Por fin se decidió por un edificio situado en la 126th Street, entre la Quinta y Madison, que aún hoy se mantiene en buenas condiciones tras la profunda transformación, urbanística y demográfica, experimentada en el barrio en los últimos años. Kane buscaba un edificio corriente, que reflejase la vida cotidiana del barrio en que la música reinaba, donde los aspirantes a estrellas podían encontrar viviendas baratas para compartir con otros músicos, donde incluso florecían asociaciones en las que podían comer y dormir por un precio razonable. Por entonces,
Harlem era la cuna y el escenario del mejor jazz del mundo.
Gentleman
Pero, a pesar de todo, Kane no las tenía todas consigo. La vida bohemia de la mayoría de los artistas, las largas madrugadas tras los conciertos, el verano inclemente que invitaba a disfrutar de las frescas horas de la madrugada, e incluso el hecho de que ninguno de ellos le conociera personalmente, le preocupaban. También por eso había elegido un enclave cercano al metro. Nunca hasta entonces se había intentado una cosa así, y lo que de verdad atrajo a tantos artistas fue la posibilidad de saludarse y departir con otros músicos que poblaban el barrio donde casi todos vivían y coincidían. Era una fiesta insólita que permitía reunir a representantes de épocas diversas del jazz, mostrando la pujanza de una estilo infinito servido por genios que difícilmente llegarán a ser tan numerosos. El caso es que, poco a poco, fueron llegando, en tren o metro, pero demasiado lentamente para Kane, que deseaba aprovechar el mejor momento de luz sobre la fachada.
A great day in Harlem, el ‘gran día en Harlem’ que décadas después titularía un documental fascinante, recogía –gracias al rodaje en Super8 que realizó aquel día de agosto Mona Hinton– la llegada de los músicos, sus saludos, sus risas, su complicidad, ajenos por completo al desesperado fotógrafo que trataba de ordenar todo aquello desde la acera contraria de la calle. El documental incluye también las declaraciones de algunos de los participantes,
recogidas 30 años después de obtener este impagable reflejo de una época de clubes nocturnos, trajes vistosos, sombreros y guantes de señora, martinis y cigarrillos.
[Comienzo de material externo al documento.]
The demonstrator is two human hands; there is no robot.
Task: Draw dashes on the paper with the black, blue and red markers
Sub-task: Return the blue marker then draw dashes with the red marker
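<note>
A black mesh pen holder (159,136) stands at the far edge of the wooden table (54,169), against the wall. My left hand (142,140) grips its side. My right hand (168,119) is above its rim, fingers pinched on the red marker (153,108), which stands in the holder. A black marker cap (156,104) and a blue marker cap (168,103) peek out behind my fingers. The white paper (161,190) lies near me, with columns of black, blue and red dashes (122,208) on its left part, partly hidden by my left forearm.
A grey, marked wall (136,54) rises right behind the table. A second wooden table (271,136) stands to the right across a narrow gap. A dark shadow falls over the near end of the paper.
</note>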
A Kane le gustaba describirse como “fotógrafo conceptual”, y su extenso porfolio lo incluye casi todo, desde los retratos de grupos musicales incipientes a las más provocativas campañas de moda, pasando por imágenes surrrealistas de vacas suspendidas en el aire sobre las montañas, e incluyendo invenciones visuales que. si en la época parecían atrevidas, hoy siguen asombrando por su
imaginación y su deslumbrante creatividad. Una de ellas, esta “Harlem, 1958”, se ha reproducido desde entonces en todos los soportes, tamaños y materiales imaginables sin interrupción, hasta convertirse en un icono de la época dorada del jazz, del barrio en que se generaba, del estilo con que se adornaba y de la mejor y más universal cultura popular norteamericana.